There is a fourth one introduced by our notation: the statement `x(n, i, i, G)` would imply that team $i$ played itself, and this can of course not happen.

* A team cannot play against itself.

Now the first one is easy to implement: it is encoded in the structure of the statement itself! The others follow.


In [10]:
# Every team plays every game:
# There exist n, j such that in round n, i plays j in game G
for i, G in product(teams, games):
    cnf += some_of([x(n, i, j, G) for n, j in product(rounds, teams)]
                   + [x(n, j, i, G) for n, j in product(rounds, teams)])
    

# Each team can only play one game per round
# Exactly one of x(n, i, *, *) or x(n, *, i, *) is true per round
for i, n in product(teams, rounds):
    other_teams = [j for j in teams if j != i]
    cnf += one_of([x(n, i, j, G) for j, G in product(other_teams, games)] +
                 [x(n, j, i, G) for j, G in product(other_teams, games)])


# A team cannot play against itself
for i, n, G in product(teams, rounds, games):
    cnf += [[neg(x(n, i, i, G))]]
    
    
len(cnf)

36990

That seems rather manageable. And indeed, our SAT solver finds one quickly. We simply apply `solve_one` to get a single solution, sorting it for readability. By default, the SAT solver only lists true clauses.

In [11]:
sorted(solve_one(cnf))

['In round 1, team 2 plays team 5 in game C',
 'In round 1, team 3 plays team 6 in game E',
 'In round 1, team 4 plays team 1 in game B',
 'In round 2, team 1 plays team 6 in game A',
 'In round 2, team 2 plays team 4 in game E',
 'In round 2, team 3 plays team 5 in game B',
 'In round 3, team 3 plays team 1 in game C',
 'In round 3, team 5 plays team 4 in game A',
 'In round 3, team 6 plays team 2 in game B',
 'In round 4, team 2 plays team 1 in game D',
 'In round 4, team 4 plays team 3 in game D',
 'In round 4, team 5 plays team 6 in game D',
 'In round 5, team 2 plays team 3 in game A',
 'In round 5, team 5 plays team 1 in game E',
 'In round 5, team 6 plays team 4 in game C']

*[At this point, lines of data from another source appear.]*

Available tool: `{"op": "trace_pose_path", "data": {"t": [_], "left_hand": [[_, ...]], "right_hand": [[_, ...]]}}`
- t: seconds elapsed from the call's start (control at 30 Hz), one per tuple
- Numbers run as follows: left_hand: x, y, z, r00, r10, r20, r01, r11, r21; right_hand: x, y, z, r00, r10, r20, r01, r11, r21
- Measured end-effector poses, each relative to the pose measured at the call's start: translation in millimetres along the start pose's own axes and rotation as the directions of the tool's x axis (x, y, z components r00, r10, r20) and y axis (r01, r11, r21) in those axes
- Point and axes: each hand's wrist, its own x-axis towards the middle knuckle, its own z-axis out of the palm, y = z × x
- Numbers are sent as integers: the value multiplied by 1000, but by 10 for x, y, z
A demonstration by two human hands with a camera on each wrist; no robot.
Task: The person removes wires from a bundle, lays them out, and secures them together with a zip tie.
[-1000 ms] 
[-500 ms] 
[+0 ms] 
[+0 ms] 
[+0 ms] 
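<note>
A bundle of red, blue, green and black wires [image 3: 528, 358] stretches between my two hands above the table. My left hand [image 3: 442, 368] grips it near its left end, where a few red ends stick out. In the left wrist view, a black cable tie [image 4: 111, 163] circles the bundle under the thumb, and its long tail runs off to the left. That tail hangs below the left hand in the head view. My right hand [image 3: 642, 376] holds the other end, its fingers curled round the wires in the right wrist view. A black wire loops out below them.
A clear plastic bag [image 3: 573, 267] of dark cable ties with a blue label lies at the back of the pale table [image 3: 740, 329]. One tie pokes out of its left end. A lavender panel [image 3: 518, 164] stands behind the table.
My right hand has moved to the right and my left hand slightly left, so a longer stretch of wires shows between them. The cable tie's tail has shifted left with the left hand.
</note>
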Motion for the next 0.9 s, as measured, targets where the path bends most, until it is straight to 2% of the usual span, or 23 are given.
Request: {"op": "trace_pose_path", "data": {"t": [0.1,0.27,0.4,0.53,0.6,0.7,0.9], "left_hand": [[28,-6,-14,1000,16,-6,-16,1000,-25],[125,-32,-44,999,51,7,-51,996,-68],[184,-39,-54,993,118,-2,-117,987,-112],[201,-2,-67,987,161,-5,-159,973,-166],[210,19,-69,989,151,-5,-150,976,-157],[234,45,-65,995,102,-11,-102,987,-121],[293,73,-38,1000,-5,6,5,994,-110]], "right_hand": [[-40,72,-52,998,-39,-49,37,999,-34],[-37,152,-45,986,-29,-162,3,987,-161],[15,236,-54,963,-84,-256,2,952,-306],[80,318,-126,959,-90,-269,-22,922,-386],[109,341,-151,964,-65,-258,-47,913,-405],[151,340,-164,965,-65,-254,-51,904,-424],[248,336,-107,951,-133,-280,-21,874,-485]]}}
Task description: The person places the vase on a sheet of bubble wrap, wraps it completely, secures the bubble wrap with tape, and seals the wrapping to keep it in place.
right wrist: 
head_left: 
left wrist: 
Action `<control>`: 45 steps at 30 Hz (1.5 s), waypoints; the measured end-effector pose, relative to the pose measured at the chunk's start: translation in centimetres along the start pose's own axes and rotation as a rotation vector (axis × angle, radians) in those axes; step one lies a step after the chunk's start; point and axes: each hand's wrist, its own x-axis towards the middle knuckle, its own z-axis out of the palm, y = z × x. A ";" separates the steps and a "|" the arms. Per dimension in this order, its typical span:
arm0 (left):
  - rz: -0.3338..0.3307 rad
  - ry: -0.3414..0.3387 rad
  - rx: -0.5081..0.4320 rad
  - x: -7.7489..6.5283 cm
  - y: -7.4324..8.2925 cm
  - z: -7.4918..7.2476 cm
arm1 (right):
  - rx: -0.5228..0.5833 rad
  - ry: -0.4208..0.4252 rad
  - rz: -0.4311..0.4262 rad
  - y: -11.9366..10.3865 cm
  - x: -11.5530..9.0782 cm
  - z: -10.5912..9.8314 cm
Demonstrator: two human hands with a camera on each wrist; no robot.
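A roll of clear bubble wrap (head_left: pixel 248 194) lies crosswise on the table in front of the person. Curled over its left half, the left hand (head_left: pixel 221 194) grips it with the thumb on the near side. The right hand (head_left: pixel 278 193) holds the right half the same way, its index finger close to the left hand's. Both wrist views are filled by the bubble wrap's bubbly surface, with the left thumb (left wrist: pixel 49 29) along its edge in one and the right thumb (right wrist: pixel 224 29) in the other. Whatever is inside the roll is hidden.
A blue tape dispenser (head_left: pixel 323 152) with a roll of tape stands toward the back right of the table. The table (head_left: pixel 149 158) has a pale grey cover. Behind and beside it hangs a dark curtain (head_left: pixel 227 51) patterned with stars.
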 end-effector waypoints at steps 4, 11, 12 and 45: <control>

You can check for yourself that it satisfies all the constraints. Note that this is only one of the possible solutions. Just from this one, we can generate another $6! \cdot 5! \cdot 5! \approx 10\cdot 10^6$ more, by reordering rounds, teams, and games.

# Summary and conclusion
We discussed a problem involving 6 teams and 5 teams. The question was if we could find a roster in which every team plays every game, and every team plays every other team. Inspired by [this talk]() from Raymond Hettinger, we applied a SAT solver to the problem. We found out that the encoding of basic facts can matter a lot for the feasilibity of computing a solution, but in the end we developed a satisfactory (get it?) solution in just 34 lines of code.  

If you ever come across a similar problem, I hope this post is helpful in developing a solution. Until next time!

## Notes
1. This also inadvertently introduces the constraint that every game must be played in every round. If the SAT solver pointed out that a feasible solution could not be found, we would have to change it.